Homemade buttermilk biscuits and gravy, more of those biscuits with sorghum molasses, pickled bologna, deviled eggs, fried chicken, pecan pie, fried catfish, beer hush puppies, fried green tomatoes, ham and beans with homemade cornbread and fried potatoes, with a few slices of fresh garden tomato on the side, pit barbecue mutton or pork...........
Been eatin' like that all my life. No way in Hell I'm givin' it up now.
originally posted by: DAVID64
Southern.
originally posted by: markovian
a reply to: nonspecific
Your going to have to define traditional last 50 years ... 100 150 2000 ?
If i choose Japan do I get sushi not around pre ww2 for the most part or anything made with flour
Italian can I have tomatoes brought over from the Americas about 200 years ago
Or almost all Asian/ME/med do I have to only eat rice grown there or if I choose India I'm basically stuck with basmati
Dose anyone get to eat corn except if I picked native American food
Dose the Pacific islanders count pre or post ww1 ... the way everyone eats on the islands change a lot at that time ... pig is not native to the islands
And what about hot sauce the pepper is also new world food
When i say traditional I normally mean 0 new world items unless it's a new world dish
Assuming the worst ima pick native American just so I can have new world items ... also do I get all of native American cooking or do I got a specify tribe to
corn, potato, tomato, bell pepper, chili pepper, vanilla, tobacco, beans, pumpkin, cassava root, avocado, peanut, pecan , cashew, pineapple, blueberry, sunflower, petunia, black-eyed susan, dahlia, marigold, quinine, wild rice, cacao (chocolate), gourds, and squash.

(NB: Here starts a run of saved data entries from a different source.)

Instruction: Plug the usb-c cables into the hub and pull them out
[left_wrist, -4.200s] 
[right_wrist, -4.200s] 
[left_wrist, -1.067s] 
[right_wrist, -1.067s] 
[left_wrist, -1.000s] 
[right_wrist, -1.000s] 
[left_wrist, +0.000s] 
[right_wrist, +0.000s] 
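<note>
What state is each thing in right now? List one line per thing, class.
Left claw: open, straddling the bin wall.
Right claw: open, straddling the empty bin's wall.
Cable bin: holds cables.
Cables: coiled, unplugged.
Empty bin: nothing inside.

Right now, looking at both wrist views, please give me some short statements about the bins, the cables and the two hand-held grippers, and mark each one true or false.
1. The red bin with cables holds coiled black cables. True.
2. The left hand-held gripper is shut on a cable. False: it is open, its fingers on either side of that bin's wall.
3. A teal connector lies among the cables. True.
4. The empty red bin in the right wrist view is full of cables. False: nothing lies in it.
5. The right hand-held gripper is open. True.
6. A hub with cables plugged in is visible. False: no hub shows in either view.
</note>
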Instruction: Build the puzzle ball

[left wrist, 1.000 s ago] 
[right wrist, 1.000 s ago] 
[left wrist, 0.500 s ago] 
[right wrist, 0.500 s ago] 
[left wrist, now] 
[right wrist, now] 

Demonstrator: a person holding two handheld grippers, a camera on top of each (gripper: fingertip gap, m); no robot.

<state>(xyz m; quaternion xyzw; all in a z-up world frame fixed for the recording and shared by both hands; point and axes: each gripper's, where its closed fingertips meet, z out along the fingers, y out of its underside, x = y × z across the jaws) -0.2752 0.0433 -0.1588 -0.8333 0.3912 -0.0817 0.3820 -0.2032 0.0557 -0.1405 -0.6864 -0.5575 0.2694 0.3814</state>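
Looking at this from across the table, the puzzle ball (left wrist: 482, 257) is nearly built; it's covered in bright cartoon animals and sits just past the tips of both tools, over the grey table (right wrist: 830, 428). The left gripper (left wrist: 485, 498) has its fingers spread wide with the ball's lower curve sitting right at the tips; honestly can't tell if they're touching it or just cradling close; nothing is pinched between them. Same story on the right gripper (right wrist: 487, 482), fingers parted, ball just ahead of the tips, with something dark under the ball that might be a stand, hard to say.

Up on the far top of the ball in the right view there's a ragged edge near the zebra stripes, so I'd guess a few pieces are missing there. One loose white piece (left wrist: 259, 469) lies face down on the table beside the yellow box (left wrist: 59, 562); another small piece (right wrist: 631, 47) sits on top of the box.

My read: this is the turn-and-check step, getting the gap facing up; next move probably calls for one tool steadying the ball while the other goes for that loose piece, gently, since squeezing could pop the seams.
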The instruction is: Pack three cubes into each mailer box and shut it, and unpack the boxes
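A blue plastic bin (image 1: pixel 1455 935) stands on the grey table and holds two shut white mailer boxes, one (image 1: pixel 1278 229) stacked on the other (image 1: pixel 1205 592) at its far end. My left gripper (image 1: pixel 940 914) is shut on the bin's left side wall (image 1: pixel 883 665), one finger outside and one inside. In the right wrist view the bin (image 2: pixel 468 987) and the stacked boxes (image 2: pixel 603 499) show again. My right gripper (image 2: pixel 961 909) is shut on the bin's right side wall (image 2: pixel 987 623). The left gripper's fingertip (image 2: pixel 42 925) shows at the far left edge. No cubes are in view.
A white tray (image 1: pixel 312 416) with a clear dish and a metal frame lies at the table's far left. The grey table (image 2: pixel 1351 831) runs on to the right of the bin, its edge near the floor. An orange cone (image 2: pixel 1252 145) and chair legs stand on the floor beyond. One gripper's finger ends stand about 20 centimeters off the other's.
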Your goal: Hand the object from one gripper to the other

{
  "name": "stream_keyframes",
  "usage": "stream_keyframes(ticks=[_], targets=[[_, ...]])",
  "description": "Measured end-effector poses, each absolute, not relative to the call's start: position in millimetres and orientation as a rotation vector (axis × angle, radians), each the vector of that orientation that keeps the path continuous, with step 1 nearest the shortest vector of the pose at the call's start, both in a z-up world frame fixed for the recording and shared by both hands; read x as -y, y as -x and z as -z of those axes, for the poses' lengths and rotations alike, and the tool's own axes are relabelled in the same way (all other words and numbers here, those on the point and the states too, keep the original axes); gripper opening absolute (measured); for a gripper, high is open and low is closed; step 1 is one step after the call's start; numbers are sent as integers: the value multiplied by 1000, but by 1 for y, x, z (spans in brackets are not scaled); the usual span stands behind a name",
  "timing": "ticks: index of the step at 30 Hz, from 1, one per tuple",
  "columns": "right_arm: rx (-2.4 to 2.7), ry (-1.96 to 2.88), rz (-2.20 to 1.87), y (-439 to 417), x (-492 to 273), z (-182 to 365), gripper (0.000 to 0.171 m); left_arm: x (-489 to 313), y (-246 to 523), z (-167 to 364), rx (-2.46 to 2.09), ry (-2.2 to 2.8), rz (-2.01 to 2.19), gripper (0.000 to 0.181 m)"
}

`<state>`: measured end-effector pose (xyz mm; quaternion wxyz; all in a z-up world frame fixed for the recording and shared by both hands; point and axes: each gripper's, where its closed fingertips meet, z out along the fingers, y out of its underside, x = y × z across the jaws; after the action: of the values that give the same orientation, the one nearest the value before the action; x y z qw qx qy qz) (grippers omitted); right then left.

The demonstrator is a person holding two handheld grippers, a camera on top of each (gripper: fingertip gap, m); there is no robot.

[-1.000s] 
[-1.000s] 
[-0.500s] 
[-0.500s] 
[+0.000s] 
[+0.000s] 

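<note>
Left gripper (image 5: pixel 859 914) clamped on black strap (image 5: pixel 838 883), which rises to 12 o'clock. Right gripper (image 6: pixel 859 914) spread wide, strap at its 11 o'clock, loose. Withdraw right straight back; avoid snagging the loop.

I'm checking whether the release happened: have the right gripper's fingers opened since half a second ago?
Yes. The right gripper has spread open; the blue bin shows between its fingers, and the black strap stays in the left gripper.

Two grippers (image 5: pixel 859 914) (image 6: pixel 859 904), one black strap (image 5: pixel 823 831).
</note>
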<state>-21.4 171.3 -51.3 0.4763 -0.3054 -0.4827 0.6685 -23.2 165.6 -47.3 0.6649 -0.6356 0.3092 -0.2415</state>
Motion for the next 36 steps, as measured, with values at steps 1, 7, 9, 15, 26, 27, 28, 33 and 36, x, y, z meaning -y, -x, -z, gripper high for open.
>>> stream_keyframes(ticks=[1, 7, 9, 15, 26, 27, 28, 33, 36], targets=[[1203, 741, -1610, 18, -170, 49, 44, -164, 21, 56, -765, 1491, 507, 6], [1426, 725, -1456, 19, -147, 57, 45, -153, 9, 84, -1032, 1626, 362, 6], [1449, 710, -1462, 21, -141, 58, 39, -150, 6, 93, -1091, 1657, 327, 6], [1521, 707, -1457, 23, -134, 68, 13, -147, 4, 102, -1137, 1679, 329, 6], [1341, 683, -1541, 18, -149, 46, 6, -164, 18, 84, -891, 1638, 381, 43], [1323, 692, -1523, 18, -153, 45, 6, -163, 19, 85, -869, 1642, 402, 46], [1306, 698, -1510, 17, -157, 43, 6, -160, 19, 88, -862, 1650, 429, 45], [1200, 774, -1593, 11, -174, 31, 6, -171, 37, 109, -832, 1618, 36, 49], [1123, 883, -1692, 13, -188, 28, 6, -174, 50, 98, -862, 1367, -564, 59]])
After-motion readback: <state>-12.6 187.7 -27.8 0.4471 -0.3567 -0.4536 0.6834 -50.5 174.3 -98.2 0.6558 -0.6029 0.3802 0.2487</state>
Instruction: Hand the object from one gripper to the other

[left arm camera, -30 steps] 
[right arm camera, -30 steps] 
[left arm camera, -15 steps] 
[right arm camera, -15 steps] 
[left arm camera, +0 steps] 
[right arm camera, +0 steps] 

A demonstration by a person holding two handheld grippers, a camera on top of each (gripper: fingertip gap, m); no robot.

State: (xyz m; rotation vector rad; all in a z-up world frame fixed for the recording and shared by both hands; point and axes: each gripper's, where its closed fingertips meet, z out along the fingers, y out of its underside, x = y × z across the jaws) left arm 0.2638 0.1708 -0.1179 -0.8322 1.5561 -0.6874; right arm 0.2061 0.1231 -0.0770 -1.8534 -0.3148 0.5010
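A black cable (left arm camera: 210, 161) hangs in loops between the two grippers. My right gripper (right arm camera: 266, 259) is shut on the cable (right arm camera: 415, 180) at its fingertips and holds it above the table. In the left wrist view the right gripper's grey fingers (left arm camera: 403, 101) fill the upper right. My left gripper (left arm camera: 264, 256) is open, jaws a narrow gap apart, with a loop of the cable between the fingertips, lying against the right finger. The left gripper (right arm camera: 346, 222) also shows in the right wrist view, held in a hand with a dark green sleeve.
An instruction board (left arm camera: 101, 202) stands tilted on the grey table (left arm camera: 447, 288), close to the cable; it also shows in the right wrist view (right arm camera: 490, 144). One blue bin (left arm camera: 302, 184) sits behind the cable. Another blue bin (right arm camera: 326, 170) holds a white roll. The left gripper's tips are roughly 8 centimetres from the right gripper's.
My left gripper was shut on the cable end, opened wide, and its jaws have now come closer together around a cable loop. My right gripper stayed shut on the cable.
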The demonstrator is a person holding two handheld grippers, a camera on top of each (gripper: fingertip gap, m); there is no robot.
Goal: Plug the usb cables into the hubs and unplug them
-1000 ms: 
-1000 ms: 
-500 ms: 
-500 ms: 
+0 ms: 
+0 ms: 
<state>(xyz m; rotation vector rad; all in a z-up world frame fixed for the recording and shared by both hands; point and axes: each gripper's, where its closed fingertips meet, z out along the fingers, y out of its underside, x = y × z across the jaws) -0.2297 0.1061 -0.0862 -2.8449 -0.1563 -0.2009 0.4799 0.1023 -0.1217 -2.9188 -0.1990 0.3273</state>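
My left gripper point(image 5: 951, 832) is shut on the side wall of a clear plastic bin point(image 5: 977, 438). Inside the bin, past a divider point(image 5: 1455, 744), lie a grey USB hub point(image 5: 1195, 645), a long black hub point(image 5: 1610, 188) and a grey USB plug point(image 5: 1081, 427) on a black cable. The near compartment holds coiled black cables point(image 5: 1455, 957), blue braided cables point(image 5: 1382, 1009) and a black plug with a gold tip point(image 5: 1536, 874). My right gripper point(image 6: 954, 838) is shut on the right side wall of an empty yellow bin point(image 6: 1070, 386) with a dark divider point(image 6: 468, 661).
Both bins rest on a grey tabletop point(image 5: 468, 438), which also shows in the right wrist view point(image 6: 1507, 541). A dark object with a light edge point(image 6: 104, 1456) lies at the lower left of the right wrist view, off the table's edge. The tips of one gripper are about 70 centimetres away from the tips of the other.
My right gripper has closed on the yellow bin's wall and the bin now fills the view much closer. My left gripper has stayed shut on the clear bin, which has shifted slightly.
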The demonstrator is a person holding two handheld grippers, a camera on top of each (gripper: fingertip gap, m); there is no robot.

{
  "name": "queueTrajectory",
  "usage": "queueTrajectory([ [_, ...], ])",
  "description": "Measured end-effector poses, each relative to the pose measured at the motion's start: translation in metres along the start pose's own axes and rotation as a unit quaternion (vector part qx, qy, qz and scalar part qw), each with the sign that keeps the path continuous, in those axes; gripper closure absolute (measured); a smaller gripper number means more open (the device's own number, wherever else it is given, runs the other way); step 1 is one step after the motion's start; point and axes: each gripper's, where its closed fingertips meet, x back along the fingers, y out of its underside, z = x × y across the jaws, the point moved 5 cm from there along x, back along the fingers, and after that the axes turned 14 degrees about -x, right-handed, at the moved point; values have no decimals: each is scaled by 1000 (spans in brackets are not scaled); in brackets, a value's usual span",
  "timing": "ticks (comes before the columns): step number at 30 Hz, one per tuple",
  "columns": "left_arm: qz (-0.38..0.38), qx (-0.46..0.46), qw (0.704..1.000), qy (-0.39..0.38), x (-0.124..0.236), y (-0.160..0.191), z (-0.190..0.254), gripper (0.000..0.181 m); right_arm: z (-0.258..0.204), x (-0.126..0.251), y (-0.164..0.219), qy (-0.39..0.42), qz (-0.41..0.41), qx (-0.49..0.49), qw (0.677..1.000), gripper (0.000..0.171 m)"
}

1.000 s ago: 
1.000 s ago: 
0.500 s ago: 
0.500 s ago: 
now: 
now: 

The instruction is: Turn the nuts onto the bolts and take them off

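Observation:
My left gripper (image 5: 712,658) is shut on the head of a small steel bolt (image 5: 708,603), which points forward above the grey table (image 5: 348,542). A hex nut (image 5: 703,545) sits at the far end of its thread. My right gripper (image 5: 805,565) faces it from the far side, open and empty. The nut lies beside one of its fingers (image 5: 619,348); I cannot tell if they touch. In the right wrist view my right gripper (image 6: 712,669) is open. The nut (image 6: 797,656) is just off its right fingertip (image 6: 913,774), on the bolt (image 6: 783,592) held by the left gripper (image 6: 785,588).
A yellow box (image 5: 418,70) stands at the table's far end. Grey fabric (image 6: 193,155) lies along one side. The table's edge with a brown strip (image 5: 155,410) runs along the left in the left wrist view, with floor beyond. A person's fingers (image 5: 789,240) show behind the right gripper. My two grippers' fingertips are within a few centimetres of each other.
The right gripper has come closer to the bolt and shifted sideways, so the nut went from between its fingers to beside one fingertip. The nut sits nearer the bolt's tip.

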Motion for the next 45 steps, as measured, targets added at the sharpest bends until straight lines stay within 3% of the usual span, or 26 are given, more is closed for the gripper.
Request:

If it's on that list it's only traditional in native American cooking
originally posted by: ketsuko
a reply to: nonspecific
The US is as big as Europe. It stands to reason there are different cuisines to go with the regions. You have your own food in the UK and it's distinct from France, from Germany, from Spain, and each of those countries is maybe the size of a few of our states.